Rising, making his way past his colleagues, down the hall, into the bathroom. Leaving his badge behind on a closed toilet tank, stepping onto the lid, pulling himself up and through the window. Purpose quickening his step through the parking lot, the night sharp at the back of his throat.

Dray leans against his car, arms crossed, a knowing smile touching her lips. "I'm a sheriff's deputy, Timothy. It comes with the job. You don't get to be stupid about this."

Poleaxed, gun hand hanging limp at his side.

She studies him, reading his answer in his eyes. Then she laughs. "You're not gonna get those fuckers for me. No way. That's a prescription for incompetence. You're gonna get them because they need to be got."

Tim's eyes narrowed at the sound. Tannino's voice.

"-anonymous tip saved her life. Otherwise she would've lain there for God knows how long." Tannino checked Dray's pulse as if he knew what he was doing, his olive fingers nestled paternally alongside her throat. Working his lower lip between his teeth, Bear crouched at Tim's side.

Think, Tim. Where were they going?

"Moorpark's a long way from the Rock Store," Tim said. "They ran the canyons and back roads, probably. Mulholland, Topanga, Box. Too many holes to plug in those hills. You only need a few brief spurts on freeways. You can pop out high on the 118, gets you on your way north keeping you out of L.A. County."

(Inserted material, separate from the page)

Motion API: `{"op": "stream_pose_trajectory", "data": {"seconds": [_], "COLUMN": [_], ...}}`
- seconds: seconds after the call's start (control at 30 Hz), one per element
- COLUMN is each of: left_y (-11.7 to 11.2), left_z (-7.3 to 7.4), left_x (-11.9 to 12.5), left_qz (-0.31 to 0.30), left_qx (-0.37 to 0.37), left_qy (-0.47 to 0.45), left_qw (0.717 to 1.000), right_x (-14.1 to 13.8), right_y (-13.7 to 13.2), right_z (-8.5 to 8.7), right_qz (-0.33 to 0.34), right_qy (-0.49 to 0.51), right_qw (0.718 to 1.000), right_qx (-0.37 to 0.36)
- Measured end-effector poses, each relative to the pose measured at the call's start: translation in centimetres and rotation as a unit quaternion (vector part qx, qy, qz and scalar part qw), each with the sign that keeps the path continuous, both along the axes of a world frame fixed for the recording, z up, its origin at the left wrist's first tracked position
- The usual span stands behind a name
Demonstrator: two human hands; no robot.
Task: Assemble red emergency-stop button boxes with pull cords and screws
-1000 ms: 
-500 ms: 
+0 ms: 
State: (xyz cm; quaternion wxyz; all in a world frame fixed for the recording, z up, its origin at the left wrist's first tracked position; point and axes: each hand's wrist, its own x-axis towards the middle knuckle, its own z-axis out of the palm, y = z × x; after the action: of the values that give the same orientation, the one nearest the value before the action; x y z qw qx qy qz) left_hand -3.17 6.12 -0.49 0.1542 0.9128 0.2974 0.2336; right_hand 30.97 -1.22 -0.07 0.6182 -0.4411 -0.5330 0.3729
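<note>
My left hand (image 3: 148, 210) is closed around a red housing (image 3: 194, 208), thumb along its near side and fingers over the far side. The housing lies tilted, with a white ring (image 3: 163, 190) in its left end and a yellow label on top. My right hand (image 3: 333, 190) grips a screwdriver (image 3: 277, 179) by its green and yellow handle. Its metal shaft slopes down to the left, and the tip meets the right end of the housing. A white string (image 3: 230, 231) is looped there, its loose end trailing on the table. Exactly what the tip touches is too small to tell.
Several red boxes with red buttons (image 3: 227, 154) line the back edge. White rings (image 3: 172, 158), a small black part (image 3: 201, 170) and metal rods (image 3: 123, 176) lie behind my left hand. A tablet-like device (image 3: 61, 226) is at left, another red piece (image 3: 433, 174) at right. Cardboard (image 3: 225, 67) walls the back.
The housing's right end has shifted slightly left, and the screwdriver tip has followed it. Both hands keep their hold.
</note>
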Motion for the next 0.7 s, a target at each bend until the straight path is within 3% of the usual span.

"What's north?" Tannino asked.

Tim and Bear said in unison, "The mother chapter."

"You think they went there?"

"Nah, they wouldn't take heat to the club," Bear said. "Safe houses up around there, most likely. We've put all local units on high alert."

Tim realized he'd been clenching his jaw; he released it, felt the ache deep in his teeth. Tannino watched him, releasing a sigh that said his insides hurt. "There's no way you could've known. I'm sure you're telling yourself otherwise, but you did the right thing on that stop." He ran a hand up his face, over his head, his gold wedding band glittering in his dense hair. "We need live heroes. Dead ones only work for public relations." He bit his lip, possibly regretful of his choice of maxim.

Tim felt the pull of sorrow, but again Dray's voice cut through it like a blade. What's the next step?

"Get the video," Tim said. "From Dray's car."

"Right," Tannino said. "We'll have a copy ASAP."

He and Bear withdrew, leaving Tim alone with his wife.